- Exercise aim
Every line of the listing must be repeated exactly.

______

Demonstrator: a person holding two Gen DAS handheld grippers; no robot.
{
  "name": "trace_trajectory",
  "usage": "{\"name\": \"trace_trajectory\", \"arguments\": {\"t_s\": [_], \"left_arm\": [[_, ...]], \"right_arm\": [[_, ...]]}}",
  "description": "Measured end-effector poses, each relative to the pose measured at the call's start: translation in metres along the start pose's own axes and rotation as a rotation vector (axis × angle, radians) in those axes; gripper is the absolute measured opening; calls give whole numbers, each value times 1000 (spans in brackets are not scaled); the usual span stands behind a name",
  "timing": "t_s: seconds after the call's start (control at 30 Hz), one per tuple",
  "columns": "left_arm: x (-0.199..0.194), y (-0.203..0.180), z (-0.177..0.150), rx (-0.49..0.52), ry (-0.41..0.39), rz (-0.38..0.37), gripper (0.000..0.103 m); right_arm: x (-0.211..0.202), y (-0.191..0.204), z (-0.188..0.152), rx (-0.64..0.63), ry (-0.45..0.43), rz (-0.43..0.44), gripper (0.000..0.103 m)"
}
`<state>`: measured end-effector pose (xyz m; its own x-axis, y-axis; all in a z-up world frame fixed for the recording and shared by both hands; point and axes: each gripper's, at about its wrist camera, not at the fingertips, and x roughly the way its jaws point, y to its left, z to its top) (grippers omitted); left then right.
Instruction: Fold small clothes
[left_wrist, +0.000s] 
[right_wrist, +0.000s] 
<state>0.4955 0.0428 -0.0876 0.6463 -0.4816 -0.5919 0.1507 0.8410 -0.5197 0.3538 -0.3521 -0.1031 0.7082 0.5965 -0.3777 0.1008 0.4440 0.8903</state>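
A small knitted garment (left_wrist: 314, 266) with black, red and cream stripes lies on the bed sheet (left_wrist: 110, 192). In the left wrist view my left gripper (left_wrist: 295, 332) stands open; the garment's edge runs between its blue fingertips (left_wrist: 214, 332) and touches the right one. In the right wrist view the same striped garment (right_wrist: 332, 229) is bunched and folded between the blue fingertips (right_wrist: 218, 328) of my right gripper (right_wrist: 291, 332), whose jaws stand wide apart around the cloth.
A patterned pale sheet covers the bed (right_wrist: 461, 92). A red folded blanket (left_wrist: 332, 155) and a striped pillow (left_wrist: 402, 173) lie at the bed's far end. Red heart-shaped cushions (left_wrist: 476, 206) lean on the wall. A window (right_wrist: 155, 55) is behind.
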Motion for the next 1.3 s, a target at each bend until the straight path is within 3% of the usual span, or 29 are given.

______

- Solved problem
Demonstrator: a person holding two Gen DAS handheld grippers; no robot.
{
  "name": "trace_trajectory",
  "usage": "{\"name\": \"trace_trajectory\", \"arguments\": {\"t_s\": [_], \"left_arm\": [[_, ...]], \"right_arm\": [[_, ...]]}}",
  "description": "Measured end-effector poses, each relative to the pose measured at the call's start: translation in metres along the start pose's own axes and rotation as a rotation vector (axis × angle, radians) in those axes; gripper is the absolute measured opening; calls give whole numbers, each value times 1000 (spans in brackets are not scaled); the usual span stands behind a name",
  "timing": "t_s: seconds after the call's start (control at 30 Hz), one per tuple",
  "columns": "left_arm: x (-0.199..0.194), y (-0.203..0.180), z (-0.177..0.150), rx (-0.49..0.52), ry (-0.41..0.39), rz (-0.38..0.37), gripper (0.000..0.103 m); right_arm: x (-0.211..0.202), y (-0.191..0.204), z (-0.188..0.152), rx (-0.64..0.63), ry (-0.45..0.43), rz (-0.43..0.44), gripper (0.000..0.103 m)"
}
`<state>`: measured end-effector pose (xyz m; its own x-axis, y-axis; all in a z-up world frame fixed for the recording and shared by both hands; point and axes: each gripper's, at about its wrist camera, not at the fingertips, and x roughly the way its jaws point, y to its left, z to its top) (grippers omitted); left then right.
Instruction: Fold small clothes
[left_wrist, +0.000s] 
[right_wrist, +0.000s] 
<state>0.4955 0.0428 -0.0876 0.6463 -0.4816 -0.5919 0.1507 0.8410 -0.5197 0.3538 -0.3521 -0.1031 0.7082 0.5965 -0.3777 0.1008 0.4440 0.8903</state>
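A small knitted garment (left_wrist: 314, 266) with black, red and cream stripes lies on the bed sheet (left_wrist: 110, 192). In the left wrist view my left gripper (left_wrist: 295, 332) stands open; the garment's edge runs between its blue fingertips (left_wrist: 214, 332) and touches the right one. In the right wrist view the same striped garment (right_wrist: 332, 229) is bunched and folded between the blue fingertips (right_wrist: 218, 328) of my right gripper (right_wrist: 291, 332), whose jaws stand wide apart around the cloth.
A patterned pale sheet covers the bed (right_wrist: 461, 92). A red folded blanket (left_wrist: 332, 155) and a striped pillow (left_wrist: 402, 173) lie at the bed's far end. Red heart-shaped cushions (left_wrist: 476, 206) lean on the wall. A window (right_wrist: 155, 55) is behind.
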Motion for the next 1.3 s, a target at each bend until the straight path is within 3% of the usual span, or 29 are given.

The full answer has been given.